WHAT YOU SHOULD DO
Print word for word the first line of the listing below and every line after it, through the line with "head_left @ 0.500". Leave out the pictures and the rest.

INFORMATION SUPPLIED

*** Block opens ***

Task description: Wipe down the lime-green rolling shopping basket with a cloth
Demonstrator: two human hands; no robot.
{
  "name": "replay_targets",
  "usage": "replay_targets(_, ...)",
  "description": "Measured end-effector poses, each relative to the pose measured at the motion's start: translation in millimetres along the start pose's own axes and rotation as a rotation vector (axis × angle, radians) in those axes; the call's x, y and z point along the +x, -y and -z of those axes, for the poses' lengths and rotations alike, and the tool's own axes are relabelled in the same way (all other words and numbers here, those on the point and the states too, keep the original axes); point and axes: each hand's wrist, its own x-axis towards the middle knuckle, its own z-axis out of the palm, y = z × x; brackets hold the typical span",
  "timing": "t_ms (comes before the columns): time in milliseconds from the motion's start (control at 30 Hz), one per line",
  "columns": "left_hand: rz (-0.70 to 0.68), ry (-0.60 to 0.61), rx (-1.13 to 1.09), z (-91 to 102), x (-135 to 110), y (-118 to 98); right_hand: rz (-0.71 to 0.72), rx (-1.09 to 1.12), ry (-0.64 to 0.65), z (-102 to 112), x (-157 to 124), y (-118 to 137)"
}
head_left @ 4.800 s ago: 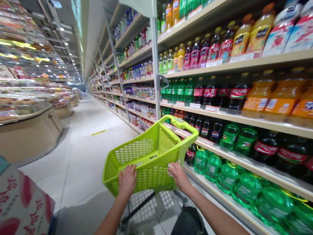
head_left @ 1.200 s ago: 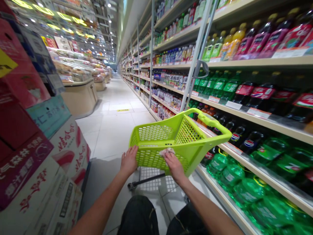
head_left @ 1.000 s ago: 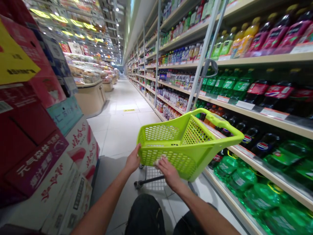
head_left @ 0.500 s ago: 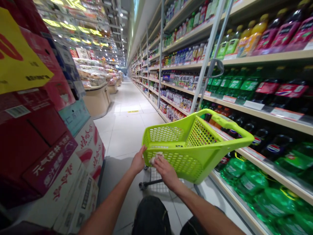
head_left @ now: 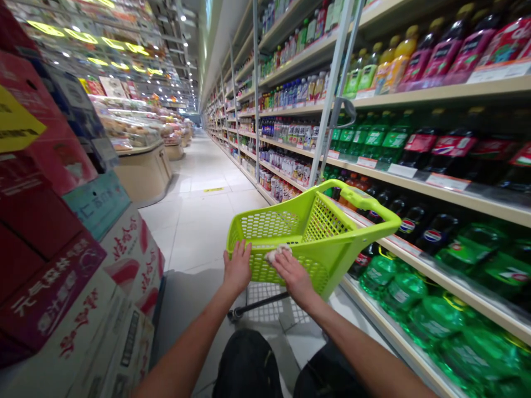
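A lime-green plastic shopping cart basket (head_left: pixel 323 243) stands in a supermarket aisle in front of me, its handle toward the drinks shelves. My left hand (head_left: pixel 237 268) grips the near rim of the basket at its left corner. My right hand (head_left: pixel 292 273) presses a small crumpled white cloth (head_left: pixel 277 252) against the near rim, fingers closed on it. The basket holds nothing that I can see. Its wheeled frame (head_left: pixel 257 303) shows beneath it.
Shelves (head_left: pixel 415 182) of soda and juice bottles run along the right. Stacked red and white cartons (head_left: pixel 74 260) crowd the left. A beige display counter (head_left: pixel 143 168) stands farther down. White tiled floor (head_left: pixel 199 221) stretches ahead. My dark-trousered knees (head_left: pixel 249 365) are low in view.
Over the earlier frames my right hand with the cloth slid left along the near rim, then a little back right. My left hand came up onto the rim's corner.
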Motion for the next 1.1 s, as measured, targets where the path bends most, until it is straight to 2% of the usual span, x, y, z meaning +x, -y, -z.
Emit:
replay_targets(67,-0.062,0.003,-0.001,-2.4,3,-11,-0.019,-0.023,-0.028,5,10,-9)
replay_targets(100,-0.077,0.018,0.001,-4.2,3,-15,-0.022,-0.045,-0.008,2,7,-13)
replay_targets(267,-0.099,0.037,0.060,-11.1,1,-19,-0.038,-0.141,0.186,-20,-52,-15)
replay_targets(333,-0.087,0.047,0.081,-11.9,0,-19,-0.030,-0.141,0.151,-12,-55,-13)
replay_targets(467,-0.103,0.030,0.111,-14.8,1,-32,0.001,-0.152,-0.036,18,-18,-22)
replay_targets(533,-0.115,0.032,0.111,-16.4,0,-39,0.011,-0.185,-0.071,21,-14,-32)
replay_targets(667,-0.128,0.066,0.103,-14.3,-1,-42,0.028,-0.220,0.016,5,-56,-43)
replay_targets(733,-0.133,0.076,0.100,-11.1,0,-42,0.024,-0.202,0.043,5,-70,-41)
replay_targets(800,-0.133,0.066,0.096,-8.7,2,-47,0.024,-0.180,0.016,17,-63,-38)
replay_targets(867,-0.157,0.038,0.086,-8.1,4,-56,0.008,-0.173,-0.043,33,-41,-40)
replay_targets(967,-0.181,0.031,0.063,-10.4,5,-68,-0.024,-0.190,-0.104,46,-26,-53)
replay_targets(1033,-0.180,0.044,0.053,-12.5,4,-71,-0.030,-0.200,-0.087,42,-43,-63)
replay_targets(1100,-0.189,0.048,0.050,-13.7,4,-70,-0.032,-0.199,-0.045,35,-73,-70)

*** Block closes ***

ANSWER TO THE EXERCISE
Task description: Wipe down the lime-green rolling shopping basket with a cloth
Demonstrator: two human hands; no robot.
{
  "name": "replay_targets",
  "usage": "replay_targets(_, ...)",
  "description": "Measured end-effector poses, each relative to the pose measured at the motion's start: translation in millimetres along the start pose's own axes and rotation as a rotation vector (axis × angle, radians) in those axes; the call's x, y and z point along the +x, -y and -z of those axes, for the poses' lengths and rotations alike, and the tool's own axes are relabelled in the same way (all other words and numbers here, those on the point and the states too, keep the original axes); point and axes: each hand's wrist, its own x-axis towards the middle knuckle, its own z-axis out of the palm, y = z × x; brackets hold the typical span",
  "timing": "t_ms (comes before the columns): time in milliseconds from the motion's start (control at 30 Hz), one per line",
  "columns": "left_hand: rz (-0.70 to 0.68), ry (-0.60 to 0.61), rx (-1.13 to 1.09), z (-91 to 102), x (-135 to 110), y (-118 to 98); right_hand: rz (-0.71 to 0.72), rx (-1.09 to 1.12), ry (-0.64 to 0.65), z (-102 to 112), x (-157 to 124), y (-118 to 137)"
}
head_left @ 4.800 s ago: 
head_left @ 1.200 s ago: 
head_left @ 1.000 s ago: 
head_left @ 0.500 s ago: 

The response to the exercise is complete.